(Problem description):
Gather all lines from the material that contain "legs".

(Data provided):

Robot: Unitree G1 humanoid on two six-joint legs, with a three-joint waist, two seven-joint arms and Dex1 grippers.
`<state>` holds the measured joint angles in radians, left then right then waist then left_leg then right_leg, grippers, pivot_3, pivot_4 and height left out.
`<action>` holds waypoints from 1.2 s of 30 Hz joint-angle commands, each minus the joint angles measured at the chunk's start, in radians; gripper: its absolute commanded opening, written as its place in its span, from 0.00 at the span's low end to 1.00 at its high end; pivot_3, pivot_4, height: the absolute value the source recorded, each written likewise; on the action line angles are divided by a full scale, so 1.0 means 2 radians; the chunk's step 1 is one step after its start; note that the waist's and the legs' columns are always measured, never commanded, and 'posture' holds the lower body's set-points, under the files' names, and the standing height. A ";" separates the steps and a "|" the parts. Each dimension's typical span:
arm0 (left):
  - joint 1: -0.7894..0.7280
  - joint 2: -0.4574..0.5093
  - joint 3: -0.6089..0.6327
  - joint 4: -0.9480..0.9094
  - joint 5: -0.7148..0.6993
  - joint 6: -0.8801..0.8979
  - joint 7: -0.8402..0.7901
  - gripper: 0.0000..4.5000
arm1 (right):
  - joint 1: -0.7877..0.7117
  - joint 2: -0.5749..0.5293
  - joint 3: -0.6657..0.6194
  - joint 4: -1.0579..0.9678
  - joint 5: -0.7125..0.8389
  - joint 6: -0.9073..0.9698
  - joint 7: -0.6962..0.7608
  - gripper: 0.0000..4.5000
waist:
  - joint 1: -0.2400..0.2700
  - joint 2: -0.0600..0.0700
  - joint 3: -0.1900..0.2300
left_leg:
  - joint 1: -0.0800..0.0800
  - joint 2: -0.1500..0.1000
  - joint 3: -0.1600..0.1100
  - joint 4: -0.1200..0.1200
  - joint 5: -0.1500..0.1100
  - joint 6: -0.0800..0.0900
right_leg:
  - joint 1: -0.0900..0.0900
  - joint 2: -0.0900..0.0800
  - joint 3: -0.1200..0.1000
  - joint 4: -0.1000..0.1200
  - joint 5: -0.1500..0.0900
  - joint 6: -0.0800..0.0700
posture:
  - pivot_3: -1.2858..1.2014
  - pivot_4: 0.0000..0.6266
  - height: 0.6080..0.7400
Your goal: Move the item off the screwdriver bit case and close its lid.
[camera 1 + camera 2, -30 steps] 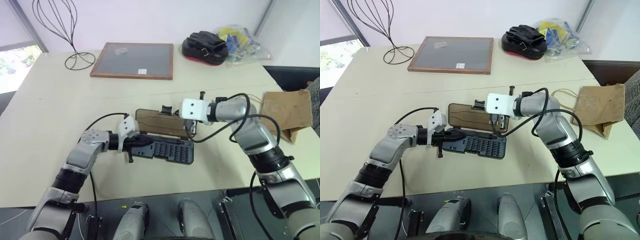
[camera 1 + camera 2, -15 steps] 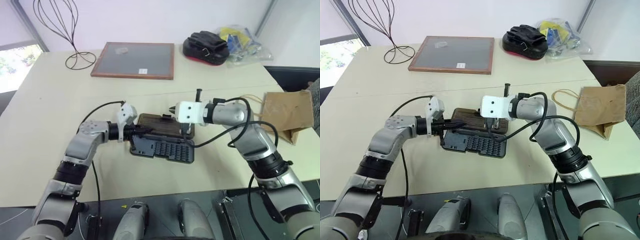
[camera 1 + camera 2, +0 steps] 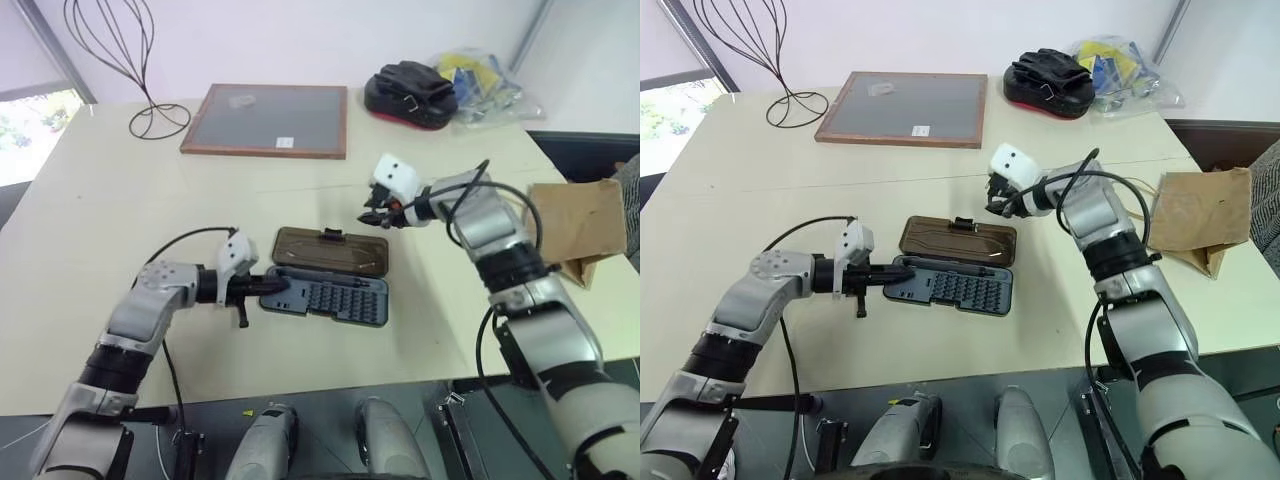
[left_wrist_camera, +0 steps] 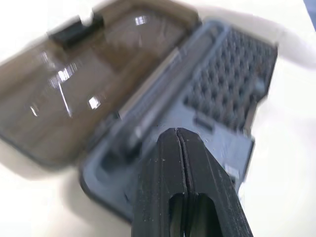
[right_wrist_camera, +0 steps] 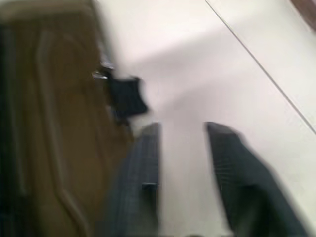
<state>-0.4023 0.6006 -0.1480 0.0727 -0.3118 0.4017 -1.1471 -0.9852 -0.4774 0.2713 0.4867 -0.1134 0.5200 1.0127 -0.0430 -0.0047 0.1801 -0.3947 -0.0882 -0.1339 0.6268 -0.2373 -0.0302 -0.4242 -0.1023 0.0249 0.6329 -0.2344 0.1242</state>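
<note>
The screwdriver bit case (image 3: pixel 328 275) lies open, smoky brown lid (image 3: pixel 331 251) flat on the far side. Left hand (image 3: pixel 281 287) is pressed together on the grey tray; right hand (image 3: pixel 368 216) is spread, empty.

The lid (image 3: pixel 331 251) is glossy, smoky brown translucent plastic; the tray (image 3: pixel 330 297) is matt grey plastic. The bag (image 3: pixel 574 226) is crumpled brown paper. The surface (image 3: pixel 90 220) is smooth and matt.
</note>
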 commanded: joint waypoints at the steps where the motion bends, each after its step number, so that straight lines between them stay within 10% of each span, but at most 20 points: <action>1: 0.004 0.000 -0.005 -0.004 0.008 -0.019 0.000 0.00 | -0.050 0.011 0.009 0.087 0.001 -0.042 0.028 0.71 | 0.000 0.000 0.000 | 0.000 0.000 0.000 0.000 0.000 0.000 | 0.000 0.000 0.000 0.000 0.000 0.000 | 0.52 0.24 0.95; 23: 0.014 -0.011 -0.013 -0.020 0.014 -0.025 0.013 0.00 | -0.108 0.055 0.021 0.319 -0.038 -0.175 0.060 0.79 | -0.001 0.000 0.000 | 0.000 0.000 0.000 0.000 0.000 0.000 | 0.000 0.000 0.000 0.000 0.000 0.000 | 0.52 0.24 0.95; 31: 0.014 -0.010 -0.014 -0.021 0.014 -0.026 0.016 0.00 | -0.083 0.048 0.011 0.312 -0.036 -0.174 0.059 0.04 | -0.001 0.000 0.000 | 0.001 0.000 0.000 0.000 0.000 0.000 | 0.000 0.000 0.000 0.000 0.000 0.000 | 0.52 0.24 0.95; 36: 0.008 -0.011 -0.015 -0.018 0.015 -0.027 0.015 0.00 | -0.060 0.043 0.009 0.286 -0.036 -0.169 0.067 0.01 | -0.001 0.000 -0.001 | 0.002 0.000 0.000 0.000 0.000 0.000 | 0.001 0.000 0.000 0.001 0.000 0.000 | 0.52 0.24 0.95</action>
<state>-0.3819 0.5770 -0.1766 0.0532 -0.2845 0.3564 -1.1149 -1.1326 -0.3778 0.2832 1.0732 -0.1730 0.1668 1.1554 -0.0449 -0.0044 0.1788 -0.3913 -0.0887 -0.1346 0.6268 -0.2368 -0.0310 -0.4214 -0.1017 0.0249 0.6344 -0.2339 0.1236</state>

(Written response):
Robot: Unitree G1 humanoid on two six-joint legs, with a three-joint waist, two seven-joint arms and Dex1 grippers.
`<action>` holds waypoints from 1.2 s of 30 Hz joint-angle commands, each minus the joint angles measured at the chunk's start, in radians; gripper: its absolute commanded opening, written as its place in its span, from 0.00 at the span's low end to 1.00 at its high end; pivot_3, pivot_4, height: the absolute value the source recorded, each written likewise; on the action line angles are divided by a full scale, so 1.0 means 2 radians; the chunk's step 1 is one step after its start; note that the waist's and the legs' columns are always measured, never commanded, and 'posture' holds the lower body's set-points, under the files' names, and the standing height. A ";" separates the steps and a "|" the parts. Each dimension's typical span:

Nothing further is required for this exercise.